TASK ITEM: Strip out all images, then restate the data verbatim.

───── DATASET EXTRACT ─────

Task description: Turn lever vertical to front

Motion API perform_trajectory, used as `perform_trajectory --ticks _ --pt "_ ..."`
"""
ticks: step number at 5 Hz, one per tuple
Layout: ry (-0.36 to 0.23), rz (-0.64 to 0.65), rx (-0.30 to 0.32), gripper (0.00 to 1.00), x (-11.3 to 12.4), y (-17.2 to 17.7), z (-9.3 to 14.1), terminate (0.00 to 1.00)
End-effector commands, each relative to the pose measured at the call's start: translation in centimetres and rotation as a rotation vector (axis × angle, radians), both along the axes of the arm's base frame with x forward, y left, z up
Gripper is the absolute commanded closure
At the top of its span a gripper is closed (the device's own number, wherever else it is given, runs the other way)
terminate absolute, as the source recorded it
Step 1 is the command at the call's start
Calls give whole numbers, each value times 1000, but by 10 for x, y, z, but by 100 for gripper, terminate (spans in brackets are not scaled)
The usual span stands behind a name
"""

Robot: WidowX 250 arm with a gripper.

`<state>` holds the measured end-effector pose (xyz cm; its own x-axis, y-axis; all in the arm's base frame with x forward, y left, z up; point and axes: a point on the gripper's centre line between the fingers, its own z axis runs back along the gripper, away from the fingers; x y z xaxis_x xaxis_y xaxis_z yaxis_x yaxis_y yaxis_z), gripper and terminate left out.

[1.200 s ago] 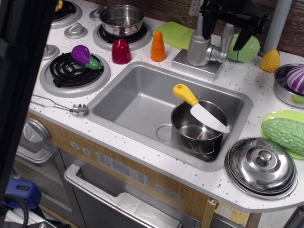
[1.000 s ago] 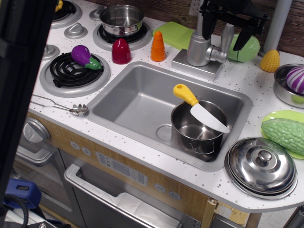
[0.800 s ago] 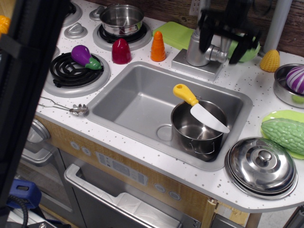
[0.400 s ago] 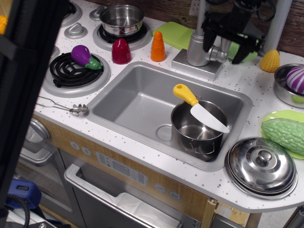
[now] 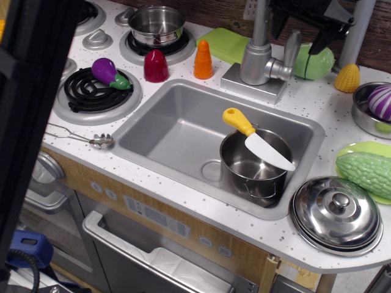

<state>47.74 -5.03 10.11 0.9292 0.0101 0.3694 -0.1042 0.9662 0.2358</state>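
Observation:
The lever (image 5: 292, 50) is a flat grey handle on the right side of the silver faucet body (image 5: 253, 64). It stands nearly upright, leaning slightly right. The thin spout pipe (image 5: 261, 21) rises from the body. My black gripper (image 5: 299, 29) is open and empty at the top of the view. It hangs above the lever's tip with one finger (image 5: 278, 21) to its left and one finger (image 5: 320, 41) to its right. I see no contact with the lever.
The sink (image 5: 183, 131) holds a steel pot (image 5: 253, 165) with a yellow-handled knife (image 5: 253, 137) across it. A green object (image 5: 317, 61) and toy corn (image 5: 348, 78) lie behind the faucet. A pot lid (image 5: 336, 213), orange cone (image 5: 203, 60) and red piece (image 5: 156, 66) stand around.
The gripper dropped with its fingers on either side of the lever, then rose and shifted right to the top of the view. The lever looks unchanged.

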Motion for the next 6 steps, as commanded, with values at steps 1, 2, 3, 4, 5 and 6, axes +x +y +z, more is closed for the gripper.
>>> perform_trajectory --ticks 1,2,3,4,5,6 --pt "-129 -27 -33 0 14 -3 39 0" --pt "-111 -38 -35 100 19 -2 33 0" --pt "-103 -46 -56 100 24 4 29 0" --pt "-99 -36 -76 100 23 4 25 0" --pt "-77 3 -92 100 12 0 20 0" --pt "-61 32 -100 100 0 -5 20 0"
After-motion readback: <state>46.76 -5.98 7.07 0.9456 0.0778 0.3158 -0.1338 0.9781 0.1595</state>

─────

EXERCISE SOLUTION:
Task description: Turn lever vertical to front

Motion API perform_trajectory, used as `perform_trajectory --ticks _ --pt "_ ..."`
"""
ticks: step number at 5 Hz, one per tuple
Layout: ry (-0.36 to 0.23), rz (-0.64 to 0.65), rx (-0.30 to 0.32), gripper (0.00 to 1.00), x (-11.3 to 12.4), y (-17.2 to 17.7), z (-9.3 to 14.1), terminate (0.00 to 1.00)
End-effector commands, each relative to the pose measured at the call's start: translation in centimetres and rotation as a rotation vector (axis × angle, radians), both along the axes of the arm's base frame with x forward, y left, z up
Gripper is the absolute commanded closure
At the top of its span a gripper is closed (the device's own number, wherever else it is given, runs the other way)
terminate absolute, as the source recorded it
Step 1 is the command at the call's start
Calls give whole numbers, each value times 1000, but by 10 for x, y, z, but by 100 for gripper, terminate (spans in brackets are not scaled)
The usual span stands behind a name
"""

Robot: WidowX 250 arm with a gripper.

`<state>` holds the measured end-effector pose (xyz cm; its own x-axis, y-axis; all in the arm's base frame with x forward, y left, z up; point and axes: a point on the gripper's centre line between the fingers, its own z axis runs back along the gripper, away from the fingers; x y z xaxis_x xaxis_y xaxis_z yaxis_x yaxis_y yaxis_z), gripper and terminate left out.

[1.200 s ago] 
[1.000 s ago] 
[0.800 s ago] 
[0.400 s ago] 
[now] 

<state>47.74 -5.03 10.11 0.9292 0.0101 0.3694 -0.1042 0.9662 0.2358</state>
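Observation:
The lever (image 5: 292, 50) is a flat grey handle on the right side of the silver faucet body (image 5: 253, 64). It stands nearly upright, leaning slightly right. The thin spout pipe (image 5: 261, 21) rises from the body. My black gripper (image 5: 299, 29) is open and empty at the top of the view. It hangs above the lever's tip with one finger (image 5: 278, 21) to its left and one finger (image 5: 320, 41) to its right. I see no contact with the lever.
The sink (image 5: 183, 131) holds a steel pot (image 5: 253, 165) with a yellow-handled knife (image 5: 253, 137) across it. A green object (image 5: 317, 61) and toy corn (image 5: 348, 78) lie behind the faucet. A pot lid (image 5: 336, 213), orange cone (image 5: 203, 60) and red piece (image 5: 156, 66) stand around.
The gripper dropped with its fingers on either side of the lever, then rose and shifted right to the top of the view. The lever looks unchanged.
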
Motion for the next 6 steps, as commanded, with values at steps 1, 2, 3, 4, 5 and 6, axes +x +y +z, more is closed for the gripper.
>>> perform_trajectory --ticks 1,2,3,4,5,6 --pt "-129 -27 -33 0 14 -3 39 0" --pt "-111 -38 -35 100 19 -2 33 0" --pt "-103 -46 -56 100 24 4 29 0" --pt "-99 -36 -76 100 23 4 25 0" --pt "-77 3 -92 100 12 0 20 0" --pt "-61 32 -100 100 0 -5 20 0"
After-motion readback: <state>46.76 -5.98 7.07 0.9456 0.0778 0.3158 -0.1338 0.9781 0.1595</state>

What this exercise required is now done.